Even when Vanguard Press agreed to publish it, the novel was not published intact. An entire chapter, entitled The Anti-Muffins, was omitted. The chapter was about a small club of children who believe that people should not be too much like muffins, i.e., looking and behaving the same, and judged by superficial criteria (if it comes from the oven, it must be a muffin). It's hard to say after all these years whether the anti-conformist message was considered dangerous, or whether someone was upset by the middle class WASP kids being good friends with a poor Hispanic farm boy.

In 1980, The Pilgrim Press published The Anti-Muffins as a separate book. It has long-since gone out of print, and is considered rare. That hasn't stopped L'Engle fans from looking for the book ever since, so that they can read this missing chapter in the lives of the Austin family.

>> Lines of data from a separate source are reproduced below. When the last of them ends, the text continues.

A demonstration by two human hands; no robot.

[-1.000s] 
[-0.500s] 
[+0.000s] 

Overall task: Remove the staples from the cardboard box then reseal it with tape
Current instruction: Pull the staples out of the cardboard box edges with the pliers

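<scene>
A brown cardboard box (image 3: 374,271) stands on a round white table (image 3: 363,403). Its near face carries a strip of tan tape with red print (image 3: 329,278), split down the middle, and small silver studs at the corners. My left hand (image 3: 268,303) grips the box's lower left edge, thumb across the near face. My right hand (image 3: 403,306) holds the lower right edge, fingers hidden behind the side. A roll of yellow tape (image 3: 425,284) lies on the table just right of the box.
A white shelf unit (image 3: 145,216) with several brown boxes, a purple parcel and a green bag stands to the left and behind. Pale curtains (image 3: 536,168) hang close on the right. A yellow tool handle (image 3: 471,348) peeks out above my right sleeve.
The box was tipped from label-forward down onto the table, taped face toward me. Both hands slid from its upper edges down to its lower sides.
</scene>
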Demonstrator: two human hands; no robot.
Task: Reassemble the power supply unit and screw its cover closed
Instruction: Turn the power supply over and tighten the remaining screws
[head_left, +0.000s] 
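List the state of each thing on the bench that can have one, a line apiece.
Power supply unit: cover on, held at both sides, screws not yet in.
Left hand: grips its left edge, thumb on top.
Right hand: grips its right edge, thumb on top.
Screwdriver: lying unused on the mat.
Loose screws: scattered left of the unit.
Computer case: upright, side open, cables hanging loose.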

I'm glad to say this is no longer necessary. The current Farrar Straus Giroux edition of Meet the Austins, first published in 1997, restores The Anti-Muffins material back into the novel from which it was cut. (I'm pretty sure that even now, in 2002, the paperback edition still does not have this extra material.) If you're a fan of L'Engle's fiction, and especially of the books about Vicky Austin and her family, spend the extra money and get the hardcover. You won't regret it! ...

A book for adults as well as for kids!5
Twelve-year-old Vicky Austin has a secure and happy home with her physician father, homemaker mother, older brother John, and younger siblings Suzy and Rob, in their big house outside a small American town. The Austins practice an unpretentious but fully committed brand of Christianity, and despite normal squabbling and adolescent angst their elder daughter knows she is surrounded by love and treasures it.

Then Maggy Hamilton, ten years old and newly orphaned, lands in their midst and does her best to change everything. For a time this little girl who has never known a real home before does a good job of disrupting the Austins' lives. To Maggy, toys are for breaking (her rich grandfather will replace them on demand, so why not?) and so are rules. Yet like all children, Maggy desperately wants to be loved. Can the Austins love her in spite of her obnoxious behavior? Or will her presence tear their happy family apart?

The answer to that question may be predictable, but the way it happens isn't predictable at all. Vicky as narrator has a sweet but decidedly not saccharine voice, and an outlook on life as a budding woman that when this story was first published (copyright 1960) was positively revolutionary. I particularly love the way L'Engle imbues this and many of her other books with a matter-of-fact yet profound spiritual dimension, by depicting Christians who live their faith as if that were the most natural thing in the world.

I'm surprised I didn't find this book when I was at the age level for which it was written, since in 1960 I was 8 years old. However, all really fine children's literature can also be enjoyed by adult readers; and that's especially true of Madeleine L'Engle's work. I look forward now to reading the rest of the Austin series.

Vicky is my favorite L'Engle character5
I love all the Austin stories. I was first introduced to the family through (I think) Women's Day magazine when I was 10. It was the "24 days till Christmas" story. A few years later, I came across the "Meet the Austins" book and felt like I found an old friend. I have probably read this book over 10 times and can't help but pick it up when I need an old friend. Vicky's struggles as a 12 year old learning her place in the family and at an "awkward" age between teenager and child is wonderfully written. I plan on buying my niece, who is 11, each Austin book for Christmas over the next few years so that she can also grow up with Vicky.